Required action: Return the following entries exactly, word for word.

[Records from a data source]
Content starts

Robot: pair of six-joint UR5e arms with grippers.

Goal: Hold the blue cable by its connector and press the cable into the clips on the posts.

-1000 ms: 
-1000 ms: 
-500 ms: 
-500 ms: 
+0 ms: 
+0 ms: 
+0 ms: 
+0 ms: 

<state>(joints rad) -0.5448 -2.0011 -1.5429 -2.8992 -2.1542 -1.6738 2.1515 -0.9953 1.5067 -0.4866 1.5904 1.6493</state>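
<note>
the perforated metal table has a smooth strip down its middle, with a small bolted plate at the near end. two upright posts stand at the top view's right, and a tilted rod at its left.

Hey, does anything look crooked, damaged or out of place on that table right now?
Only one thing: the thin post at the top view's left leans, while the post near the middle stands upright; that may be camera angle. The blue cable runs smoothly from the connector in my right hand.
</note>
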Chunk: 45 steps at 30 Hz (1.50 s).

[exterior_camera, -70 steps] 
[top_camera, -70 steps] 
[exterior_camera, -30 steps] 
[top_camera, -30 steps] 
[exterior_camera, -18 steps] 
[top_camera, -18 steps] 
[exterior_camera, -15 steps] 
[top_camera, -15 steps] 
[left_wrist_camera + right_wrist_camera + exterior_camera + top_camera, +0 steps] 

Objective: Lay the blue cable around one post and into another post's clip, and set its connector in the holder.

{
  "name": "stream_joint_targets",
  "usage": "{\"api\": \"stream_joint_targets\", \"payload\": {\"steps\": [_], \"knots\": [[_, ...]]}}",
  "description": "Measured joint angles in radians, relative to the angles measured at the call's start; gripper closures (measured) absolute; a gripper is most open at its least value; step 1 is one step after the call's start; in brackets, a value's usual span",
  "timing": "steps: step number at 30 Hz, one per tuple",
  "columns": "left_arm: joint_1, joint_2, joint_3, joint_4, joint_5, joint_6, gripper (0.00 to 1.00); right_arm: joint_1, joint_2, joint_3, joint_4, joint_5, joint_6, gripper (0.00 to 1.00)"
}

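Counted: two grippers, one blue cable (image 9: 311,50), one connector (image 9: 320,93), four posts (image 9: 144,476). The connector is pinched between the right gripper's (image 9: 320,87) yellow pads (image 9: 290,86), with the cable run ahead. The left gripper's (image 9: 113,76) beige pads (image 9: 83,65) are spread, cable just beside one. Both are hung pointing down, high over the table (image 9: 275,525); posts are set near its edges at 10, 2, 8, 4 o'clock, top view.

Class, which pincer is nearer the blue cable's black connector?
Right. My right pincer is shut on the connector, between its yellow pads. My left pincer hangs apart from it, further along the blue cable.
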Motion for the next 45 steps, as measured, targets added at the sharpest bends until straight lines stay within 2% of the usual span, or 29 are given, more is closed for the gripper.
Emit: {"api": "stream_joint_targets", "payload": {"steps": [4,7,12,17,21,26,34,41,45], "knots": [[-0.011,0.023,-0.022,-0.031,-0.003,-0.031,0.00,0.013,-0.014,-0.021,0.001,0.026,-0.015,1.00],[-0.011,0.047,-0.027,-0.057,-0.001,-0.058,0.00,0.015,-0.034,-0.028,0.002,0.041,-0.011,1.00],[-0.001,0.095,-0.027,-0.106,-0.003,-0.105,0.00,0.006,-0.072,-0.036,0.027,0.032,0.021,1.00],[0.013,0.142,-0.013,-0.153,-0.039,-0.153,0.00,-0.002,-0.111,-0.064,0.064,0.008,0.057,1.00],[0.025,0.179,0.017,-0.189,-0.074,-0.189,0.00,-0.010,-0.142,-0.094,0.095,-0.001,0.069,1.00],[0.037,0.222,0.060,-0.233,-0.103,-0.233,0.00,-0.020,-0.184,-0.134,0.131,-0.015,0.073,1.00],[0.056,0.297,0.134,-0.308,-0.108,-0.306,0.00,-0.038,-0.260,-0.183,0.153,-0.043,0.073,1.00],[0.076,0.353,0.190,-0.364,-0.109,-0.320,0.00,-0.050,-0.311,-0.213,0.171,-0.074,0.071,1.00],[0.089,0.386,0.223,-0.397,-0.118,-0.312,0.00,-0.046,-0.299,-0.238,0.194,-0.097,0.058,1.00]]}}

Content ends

Solved problem:
Robot: pair of six-joint UR5e arms with grippers.

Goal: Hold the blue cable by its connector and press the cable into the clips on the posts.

-1000 ms: 
-1000 ms: 
-500 ms: 
-500 ms: 
+0 ms: 
+0 ms: 
+0 ms: 
+0 ms: 

<state>(joints rad) -0.5448 -2.0011 -1.5429 -2.8992 -2.1542 -1.6738 2.1515 -0.9953 1.5067 -0.4866 1.5904 1.6493</state>
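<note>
the perforated metal table has a smooth strip down its middle, with a small bolted plate at the near end. two upright posts stand at the top view's right, and a tilted rod at its left.

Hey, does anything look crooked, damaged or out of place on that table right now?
Only one thing: the thin post at the top view's left leans, while the post near the middle stands upright; that may be camera angle. The blue cable runs smoothly from the connector in my right hand.
</note>
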Chunk: 45 steps at 30 Hz (1.50 s).

[exterior_camera, -70 steps] 
[top_camera, -70 steps] 
[exterior_camera, -30 steps] 
[top_camera, -30 steps] 
[exterior_camera, -18 steps] 
[top_camera, -18 steps] 
[exterior_camera, -15 steps] 
[top_camera, -15 steps] 
[left_wrist_camera + right_wrist_camera + exterior_camera + top_camera, +0 steps] 

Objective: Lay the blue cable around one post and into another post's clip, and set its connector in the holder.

{
  "name": "stream_joint_targets",
  "usage": "{\"api\": \"stream_joint_targets\", \"payload\": {\"steps\": [_], \"knots\": [[_, ...]]}}",
  "description": "Measured joint angles in radians, relative to the angles measured at the call's start; gripper closures (measured) absolute; a gripper is most open at its least value; step 1 is one step after the call's start; in brackets, a value's usual span",
  "timing": "steps: step number at 30 Hz, one per tuple",
  "columns": "left_arm: joint_1, joint_2, joint_3, joint_4, joint_5, joint_6, gripper (0.00 to 1.00); right_arm: joint_1, joint_2, joint_3, joint_4, joint_5, joint_6, gripper (0.00 to 1.00)"
}

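Counted: two grippers, one blue cable (image 9: 311,50), one connector (image 9: 320,93), four posts (image 9: 144,476). The connector is pinched between the right gripper's (image 9: 320,87) yellow pads (image 9: 290,86), with the cable run ahead. The left gripper's (image 9: 113,76) beige pads (image 9: 83,65) are spread, cable just beside one. Both are hung pointing down, high over the table (image 9: 275,525); posts are set near its edges at 10, 2, 8, 4 o'clock, top view.

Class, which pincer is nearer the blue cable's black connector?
Right. My right pincer is shut on the connector, between its yellow pads. My left pincer hangs apart from it, further along the blue cable.
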Motion for the next 45 steps, as measured, targets added at the sharpest bends until straight lines stay within 2% of the usual span, or 29 are given, more is closed for the gripper.
Emit: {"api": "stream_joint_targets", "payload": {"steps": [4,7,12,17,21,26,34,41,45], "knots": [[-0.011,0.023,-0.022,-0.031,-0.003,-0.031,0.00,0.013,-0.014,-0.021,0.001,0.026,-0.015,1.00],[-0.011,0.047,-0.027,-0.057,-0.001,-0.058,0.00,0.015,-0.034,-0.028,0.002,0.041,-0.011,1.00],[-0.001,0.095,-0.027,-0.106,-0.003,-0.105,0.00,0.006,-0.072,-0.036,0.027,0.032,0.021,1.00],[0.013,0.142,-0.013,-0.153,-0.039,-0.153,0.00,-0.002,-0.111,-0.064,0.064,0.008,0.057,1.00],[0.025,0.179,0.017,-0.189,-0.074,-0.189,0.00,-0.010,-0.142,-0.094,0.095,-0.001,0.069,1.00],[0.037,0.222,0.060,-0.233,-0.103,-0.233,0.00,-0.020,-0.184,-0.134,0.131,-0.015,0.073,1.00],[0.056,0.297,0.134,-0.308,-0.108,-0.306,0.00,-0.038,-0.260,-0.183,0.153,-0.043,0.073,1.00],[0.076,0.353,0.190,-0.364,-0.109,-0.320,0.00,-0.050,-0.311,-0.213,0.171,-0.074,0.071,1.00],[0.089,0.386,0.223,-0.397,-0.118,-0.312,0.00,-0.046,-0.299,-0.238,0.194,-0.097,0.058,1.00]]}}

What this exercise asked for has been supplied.